The Free Black Women’s Library is a radical library that’s for the people, by the people. It’s a traveling collection comprised only of books authored by Black women that pops up at various locations–usually art galleries, coffee shops, or community spaces–for folks to swap their books with ours. It was started by an amazingly creative, Black feminist magician, OlaRonke Akinmowo in Brooklyn, NY, 2015. I crossed paths with her and the library in 2016 while I was a graduate student in Harlem and I immediately fell in love with the community created around Black women’s voices. I had only really experienced that one other time at Spelman College, so it was a big deal for me. It made a lasting impact.

I moved back to Los Angeles that summer and kept the memories with me for a few years until I contacted Ola at the end of 2018. I was tired of not having places to go and events where I knew I could find Black girls in the city. In Los Angeles, it can feel like you have to be in a particular social circle to know about where to find folks that look like you and I felt it was time to dead all that. I launched the project in January and it’s been poppin ever since.


How can people get involved with the FBWL?

The best way to stay up with our social media. We’re on facebook, twitter, and instagram, although instagram holds our largest online community. I post new books to the collection and post about upcoming events we have. Our events are for folks of all ages, backgrounds, and gender identities, so I encourage folks to come through this fall. Some of the favorites we had this year include a workshop on Audre Lorde’s “The Uses of the Erotic: The Erotic as Power” workshop I co-facilitated with Nicole Kelly of the Women’s Center for Creative Work.

I’m also always looking for volunteers. Folks can email us at with “volunteer” in the subject line and I’ll add them to the volunteer email blasts. Still working on having a digital newsletter for those who aren’t on social media…so, coming soon!


Why focus specifically on black women?

This is always an interesting question. When people ask me in person, I usually respond with “Why not?”. I recently had a conversation with a woman who told me she didn’t realize how few books she had read written by Black women until she came to one of our events. She’s not alone. We’re fixing that.

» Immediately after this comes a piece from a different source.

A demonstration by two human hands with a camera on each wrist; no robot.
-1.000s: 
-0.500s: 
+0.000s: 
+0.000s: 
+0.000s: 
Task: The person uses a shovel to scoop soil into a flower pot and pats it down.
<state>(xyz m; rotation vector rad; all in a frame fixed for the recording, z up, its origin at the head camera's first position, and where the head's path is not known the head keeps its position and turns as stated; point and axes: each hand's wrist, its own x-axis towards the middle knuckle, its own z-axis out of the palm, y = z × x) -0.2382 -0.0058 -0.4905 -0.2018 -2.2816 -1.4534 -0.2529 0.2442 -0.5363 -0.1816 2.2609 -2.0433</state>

What do you do when you’re not working on the free library?

I’m usually sitting on my porch with a Perrier and my laptop. I’m a digital media content producer for a few dope social justice orgs, so I’m constantly creating graphics and content that sort of does what the library does, brings people together. I also spend a lot of time nestled under my friends and in the chips aisle of Trader Joe’s.


What’s the last book you read that you loved?

I’m ashamed to admit I finished “Homegoing” by Yaa Gyasi just a few days ago. I had it on my shelf for about two years, started it last year, and never touched it again. I picked it up again last week and finished it in 2 days. It was a deeply emotional journey. One that I went on as a few years ago while teaching in Kumasi, Ghana and one I didn’t know I needed to go on again. It’s quickly turned into one of my top 5 favorite books of all time and is required reading for all.

Asha Grant portrait by Jim Newberry.